Small steps have been taken with events such as Hacking Health, which puts technology creators in the same room with health professionals over a weekend to identify problems and create solutions. Basran herself is an alumna of the first Hacking Health in Montreal, which produced iCaregiver, an app designed to help people manage and monitor their loved ones even when they are not able to be there in person.

"It's great, but it's just a weekend," she said. "Where to take it from there? I don't know how to write a business case, don't know how to further develop the app; I can't leave my day job."

Such short-term initiatives, as well as some research projects, can result in orphan technolo­gies. For example, Basran was involved in a project aimed at creating a wearable device to address the problems of falls among seniors—events which often abruptly rob them of their ability to live independently. Armed with a $500,000 grant from the Natural Sciences and Engineering Research Council of Canada, the team came up with an early prototype device.

"After three years the research funding ran out and we just had such difficulty knowing where to go next," she explained. "We hadn't quite got the prototype to work as the tech­nology wasn't quite there yet and it just got shelved."

"This was almost 12 years ago, and I laugh because there was actually a wrist band. We wanted (seniors) wearing a bunch of sensors that had accelerome­ters, gyroscopes, the whole thing. So, kind of like an early FitBit."

Basran envisions creating an environment of learning and innovation that combines the strengths of the research community, front-line health professionals and business to create real-world solutions. One example is the "capstone" project fourth-year engineering students must complete for their under­graduate studies.

"What if we said, this univer­sity is going to take a lead in this," she says. "We're going to bring in health science students, match them with fourth-year engi­neering students and computer science students. Then we bring in students from the Edwards School of Business, who work out, ‘is there a business model for this?' ‘what's the market?'— all the things you really need to bring innovation to market."

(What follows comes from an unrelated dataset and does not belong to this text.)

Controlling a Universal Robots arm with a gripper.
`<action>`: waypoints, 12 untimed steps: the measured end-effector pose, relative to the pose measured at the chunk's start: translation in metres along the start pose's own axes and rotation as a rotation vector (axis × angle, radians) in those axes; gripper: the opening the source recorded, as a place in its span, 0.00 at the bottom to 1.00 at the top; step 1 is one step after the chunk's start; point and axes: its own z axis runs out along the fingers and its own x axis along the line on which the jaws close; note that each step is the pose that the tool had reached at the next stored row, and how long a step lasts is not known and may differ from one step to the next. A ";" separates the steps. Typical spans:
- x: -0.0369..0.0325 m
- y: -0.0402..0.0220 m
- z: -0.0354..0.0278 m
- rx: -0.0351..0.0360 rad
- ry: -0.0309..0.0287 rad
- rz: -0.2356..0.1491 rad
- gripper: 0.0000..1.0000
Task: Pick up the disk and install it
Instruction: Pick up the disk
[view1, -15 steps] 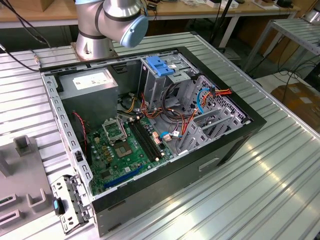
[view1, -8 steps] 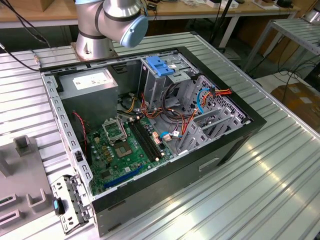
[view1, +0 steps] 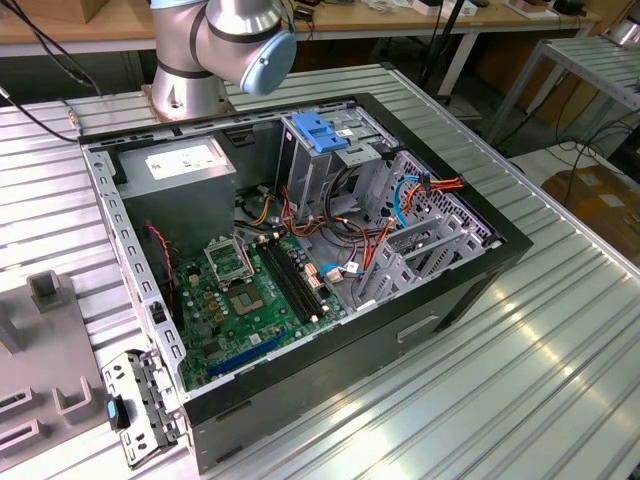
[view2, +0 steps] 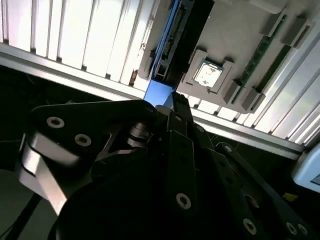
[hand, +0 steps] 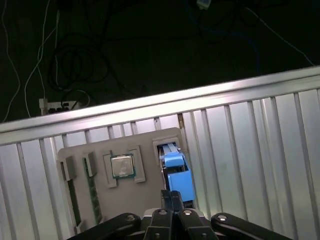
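Edgewise, disk (hand: 177, 176) shows blue rail.

Open case mid-bench, parts tray toward the exterior view's left.

The case (view1: 330, 400) lies open on the bench (view1: 520, 400), with the arm base (view1: 190, 90) behind it. Inside, the power supply (view1: 180, 170) sits in the far corner at the exterior view's left. The drive cage (view1: 330, 175) stands beside it toward the right, with a bracket (view1: 318, 132) on top, and the motherboard (view1: 250, 300) lies in front of both. The tray (view1: 50, 360) lies on the bench left of the case. In the first wrist view the disk (hand: 176, 175) stands on edge in a tray slot, just beside the chip (hand: 122, 166). Memory sticks (hand: 92, 195) lie on the chip's other side, and the tool (hand: 173, 195) sits just at the disk's edge.
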 end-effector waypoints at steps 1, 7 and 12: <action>0.0000 0.0002 0.0001 0.0008 -0.0003 -0.030 0.17; 0.0001 0.0010 0.0013 0.0032 -0.0011 -0.110 0.42; -0.0001 0.0021 0.0066 0.0062 -0.0006 -0.120 0.48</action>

From the clinician side, supervising doctors and other health professionals would help identify problems and recruit patients and families to test and refine the new ideas. Finally, the students would present their finished products and services to prospective business partners at an event for that purpose, such as the 2020 Health Visions Conference organized by the Saskatoon and District Chamber of Commerce that took place October 19 and 20.

"Maybe we need to figure out among all the deans a way to do that, partner with the (health) regions and Health Quality Council and come up with an ecosystem that can support, incubate and evaluate ideas and innovation in healthcare," Basran said.